▶ _Requirement_
A word-for-word restatement of the data is what is needed.

▶ _Given data_

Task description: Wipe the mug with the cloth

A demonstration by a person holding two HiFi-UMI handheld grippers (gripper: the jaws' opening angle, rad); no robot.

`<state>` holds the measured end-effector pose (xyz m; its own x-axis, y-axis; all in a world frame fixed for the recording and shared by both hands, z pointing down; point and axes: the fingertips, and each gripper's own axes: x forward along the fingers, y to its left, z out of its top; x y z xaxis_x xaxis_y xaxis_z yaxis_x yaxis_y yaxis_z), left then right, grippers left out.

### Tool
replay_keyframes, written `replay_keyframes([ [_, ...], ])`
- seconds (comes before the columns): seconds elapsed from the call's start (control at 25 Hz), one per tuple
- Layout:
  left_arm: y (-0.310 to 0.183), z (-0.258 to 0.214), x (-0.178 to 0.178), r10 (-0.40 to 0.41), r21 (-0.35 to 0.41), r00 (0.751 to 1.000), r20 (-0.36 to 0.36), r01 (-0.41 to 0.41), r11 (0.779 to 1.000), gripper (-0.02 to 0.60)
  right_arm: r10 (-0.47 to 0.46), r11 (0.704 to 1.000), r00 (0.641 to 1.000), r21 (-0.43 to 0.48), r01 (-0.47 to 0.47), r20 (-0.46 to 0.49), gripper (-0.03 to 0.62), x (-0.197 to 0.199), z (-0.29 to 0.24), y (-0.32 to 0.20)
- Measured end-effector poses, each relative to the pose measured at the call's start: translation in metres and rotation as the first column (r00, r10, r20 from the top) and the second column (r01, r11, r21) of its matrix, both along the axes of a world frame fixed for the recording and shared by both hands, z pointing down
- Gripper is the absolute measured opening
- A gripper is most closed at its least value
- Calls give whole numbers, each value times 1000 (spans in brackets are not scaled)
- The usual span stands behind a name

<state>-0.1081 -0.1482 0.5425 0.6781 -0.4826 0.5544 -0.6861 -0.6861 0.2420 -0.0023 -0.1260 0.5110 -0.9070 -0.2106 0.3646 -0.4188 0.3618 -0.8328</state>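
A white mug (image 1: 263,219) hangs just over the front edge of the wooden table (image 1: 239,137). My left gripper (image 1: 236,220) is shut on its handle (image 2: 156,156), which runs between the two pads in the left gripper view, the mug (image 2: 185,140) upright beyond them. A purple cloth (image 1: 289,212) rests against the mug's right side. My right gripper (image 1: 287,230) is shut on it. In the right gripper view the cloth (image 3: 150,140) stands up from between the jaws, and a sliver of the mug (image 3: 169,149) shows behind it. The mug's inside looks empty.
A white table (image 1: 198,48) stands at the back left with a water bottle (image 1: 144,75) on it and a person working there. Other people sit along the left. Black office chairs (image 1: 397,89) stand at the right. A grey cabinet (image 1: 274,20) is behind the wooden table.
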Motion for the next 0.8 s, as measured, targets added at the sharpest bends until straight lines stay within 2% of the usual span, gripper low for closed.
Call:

▶ _Exercise result_
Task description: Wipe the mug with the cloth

A demonstration by a person holding two HiFi-UMI handheld grippers (gripper: the jaws' opening angle, rad); no robot.

`<state>` holds the measured end-effector pose (xyz m; its own x-axis, y-axis; all in a world frame fixed for the recording and shared by both hands, z pointing down; point and axes: the fingertips, and each gripper's own axes: x forward along the fingers, y to its left, z out of its top; x y z xaxis_x xaxis_y xaxis_z yaxis_x yaxis_y yaxis_z), left then right, grippers left out.

### Tool
replay_keyframes, written `replay_keyframes([ [_, ...], ])`
- seconds (comes before the columns): seconds elapsed from the call's start (control at 25 Hz), one per tuple
- Layout:
  left_arm: y (-0.310 to 0.183), z (-0.258 to 0.214), x (-0.178 to 0.178), r10 (-0.40 to 0.41), r21 (-0.35 to 0.41), r00 (0.751 to 1.000), r20 (-0.36 to 0.36), r01 (-0.41 to 0.41), r11 (0.779 to 1.000), gripper (-0.02 to 0.60)
  right_arm: r10 (-0.47 to 0.46), r11 (0.704 to 1.000), r00 (0.641 to 1.000), r21 (-0.43 to 0.48), r01 (-0.47 to 0.47), r20 (-0.46 to 0.49), gripper (-0.03 to 0.62), x (-0.197 to 0.199), z (-0.29 to 0.24), y (-0.32 to 0.20)
- Measured end-effector poses, each relative to the pose measured at the call's start: translation in metres and rotation as the first column (r00, r10, r20 from the top) and the second column (r01, r11, r21) of its matrix, both along the axes of a world frame fixed for the recording and shared by both hands, z pointing down
- Gripper is the absolute measured opening
- A gripper is most closed at its least value
- Calls give whole numbers, each value times 1000 (spans in brackets are not scaled)
- The usual span stands behind a name

<state>-0.1081 -0.1482 0.5425 0.6781 -0.4826 0.5544 -0.6861 -0.6861 0.2420 -0.0023 -0.1260 0.5110 -0.9070 -0.2106 0.3646 -0.4188 0.3618 -0.8328</state>
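A white mug (image 1: 263,219) hangs just over the front edge of the wooden table (image 1: 239,137). My left gripper (image 1: 236,220) is shut on its handle (image 2: 156,156), which runs between the two pads in the left gripper view, the mug (image 2: 185,140) upright beyond them. A purple cloth (image 1: 289,212) rests against the mug's right side. My right gripper (image 1: 287,230) is shut on it. In the right gripper view the cloth (image 3: 150,140) stands up from between the jaws, and a sliver of the mug (image 3: 169,149) shows behind it. The mug's inside looks empty.
A white table (image 1: 198,48) stands at the back left with a water bottle (image 1: 144,75) on it and a person working there. Other people sit along the left. Black office chairs (image 1: 397,89) stand at the right. A grey cabinet (image 1: 274,20) is behind the wooden table.
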Motion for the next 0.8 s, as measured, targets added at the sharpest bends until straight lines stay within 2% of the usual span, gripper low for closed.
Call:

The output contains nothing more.